By Anastasiya Pershkina
France has elected its new President – Socialist Francois Hollande who defeated the incumbent President Nicolas Sarkozy by 3%.
Thus, leftists took the helm again after a 17-year break and France is facing a new political course.
First, Socialists lost their main candidate –ex-IMF Chief Dominique Strauss-Kahn due to a sex scandal. At that time, experts were rather skeptical about Holland though he had won primaries. His debates with Sarkozy changed the situation-Hollande responded to the latter’s aggressive attacks with great decency. Experts believe that he will continue to show his strength and will propose a new political course for France.
Hollande has already pledged to replace austerity with gradual economic growth and his number one mission will be to keep France a top EU country.

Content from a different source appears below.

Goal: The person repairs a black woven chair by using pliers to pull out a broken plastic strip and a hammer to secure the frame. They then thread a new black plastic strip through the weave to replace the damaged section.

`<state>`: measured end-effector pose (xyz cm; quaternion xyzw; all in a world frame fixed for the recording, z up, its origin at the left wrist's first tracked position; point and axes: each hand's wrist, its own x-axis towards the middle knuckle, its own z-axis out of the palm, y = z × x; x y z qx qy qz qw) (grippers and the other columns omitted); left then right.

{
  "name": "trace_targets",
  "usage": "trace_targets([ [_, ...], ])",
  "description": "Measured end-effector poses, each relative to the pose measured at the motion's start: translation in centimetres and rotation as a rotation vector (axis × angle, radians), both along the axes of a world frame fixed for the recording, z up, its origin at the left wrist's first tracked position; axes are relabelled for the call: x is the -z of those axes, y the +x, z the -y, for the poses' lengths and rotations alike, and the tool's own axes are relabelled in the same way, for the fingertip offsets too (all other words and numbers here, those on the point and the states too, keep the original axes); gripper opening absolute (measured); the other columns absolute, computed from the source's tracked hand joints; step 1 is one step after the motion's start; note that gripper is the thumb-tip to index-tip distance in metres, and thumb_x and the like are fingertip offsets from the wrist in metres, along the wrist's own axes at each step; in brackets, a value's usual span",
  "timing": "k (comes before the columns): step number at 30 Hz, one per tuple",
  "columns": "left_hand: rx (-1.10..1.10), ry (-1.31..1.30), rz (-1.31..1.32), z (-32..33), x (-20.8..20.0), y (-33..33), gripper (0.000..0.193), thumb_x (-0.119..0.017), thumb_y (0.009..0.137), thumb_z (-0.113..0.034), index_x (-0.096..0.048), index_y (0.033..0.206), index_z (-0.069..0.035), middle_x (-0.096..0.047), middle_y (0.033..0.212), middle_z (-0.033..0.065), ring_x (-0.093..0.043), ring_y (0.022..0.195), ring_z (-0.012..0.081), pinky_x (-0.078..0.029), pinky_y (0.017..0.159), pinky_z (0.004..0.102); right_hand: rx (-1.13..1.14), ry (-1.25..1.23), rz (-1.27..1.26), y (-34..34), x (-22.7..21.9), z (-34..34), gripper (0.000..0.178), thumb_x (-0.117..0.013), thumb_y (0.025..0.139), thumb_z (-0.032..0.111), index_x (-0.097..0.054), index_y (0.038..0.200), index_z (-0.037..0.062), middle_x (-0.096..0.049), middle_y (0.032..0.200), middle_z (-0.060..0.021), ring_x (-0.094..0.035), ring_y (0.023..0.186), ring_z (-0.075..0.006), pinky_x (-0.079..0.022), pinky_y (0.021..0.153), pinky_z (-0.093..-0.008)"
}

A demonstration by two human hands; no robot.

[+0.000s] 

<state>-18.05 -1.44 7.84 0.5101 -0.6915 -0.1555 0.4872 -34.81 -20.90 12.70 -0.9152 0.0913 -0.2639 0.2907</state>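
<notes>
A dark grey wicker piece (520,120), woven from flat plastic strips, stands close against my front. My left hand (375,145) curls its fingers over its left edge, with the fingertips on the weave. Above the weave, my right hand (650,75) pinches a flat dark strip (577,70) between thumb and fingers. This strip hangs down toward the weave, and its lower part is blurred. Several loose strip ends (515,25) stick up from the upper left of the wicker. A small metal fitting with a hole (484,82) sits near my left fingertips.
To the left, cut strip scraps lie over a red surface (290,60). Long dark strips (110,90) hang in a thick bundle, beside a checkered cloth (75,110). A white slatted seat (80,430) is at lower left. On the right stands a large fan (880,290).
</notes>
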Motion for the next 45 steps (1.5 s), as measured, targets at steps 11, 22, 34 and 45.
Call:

Hollande is also expected to conduct a more balanced foreign policy within NATO, believes the head of the Center for French Studies at the Institute for European Studies, Yuri Rubinsky
“France has never led and will never lead NATO. Sarkozy’s activity in Libya was caused by his close ties with Libya’s toppled regime. Moreover, France, together with the UK, is trying to respond to the US shifting emphasis to Southeast Asia, namely China.”
The main intrigue of France’s new foreign policy is its direction. Will it go Eastwards or Westwards? If France chooses the East, Russia should become its main partner. The countries have century-old relations. All wars and conflicts were left behind in the 19th century while the 20th saw a lot of bilateral cooperation deals, says the head of the European Law Institute Mark Entin
“Russia-France cooperation has a great potential and we would like France to become more East-oriented and continue traditions of bilateral privileged partnership. Everything will depend on the new president’s team, and the general balance of power in the country. Hollande will need the parliament’s support for a political carte blanche.”
Hollande will be challenged by a strong opposition, not only democrats, but primarily far rights. Their leader Marine Le Pen came third in the first round of the elections and she stated that a battle for power has just begun, says Mark Entin
“Le Pen made no urges to support other candidates, she was against both of them. It was them who were seeking her support. She and her voters comprise a significant part of the population that has a say in internal affairs.”
France will see parliamentary election on June 10 and their results will shape the new president’s course. In 2007, Sarkozy’s supporters got the majority of seats in the lower chamber while Socialists controlled the upper one.
The forthcoming election will show whether a new French policy will be totally “left” or not.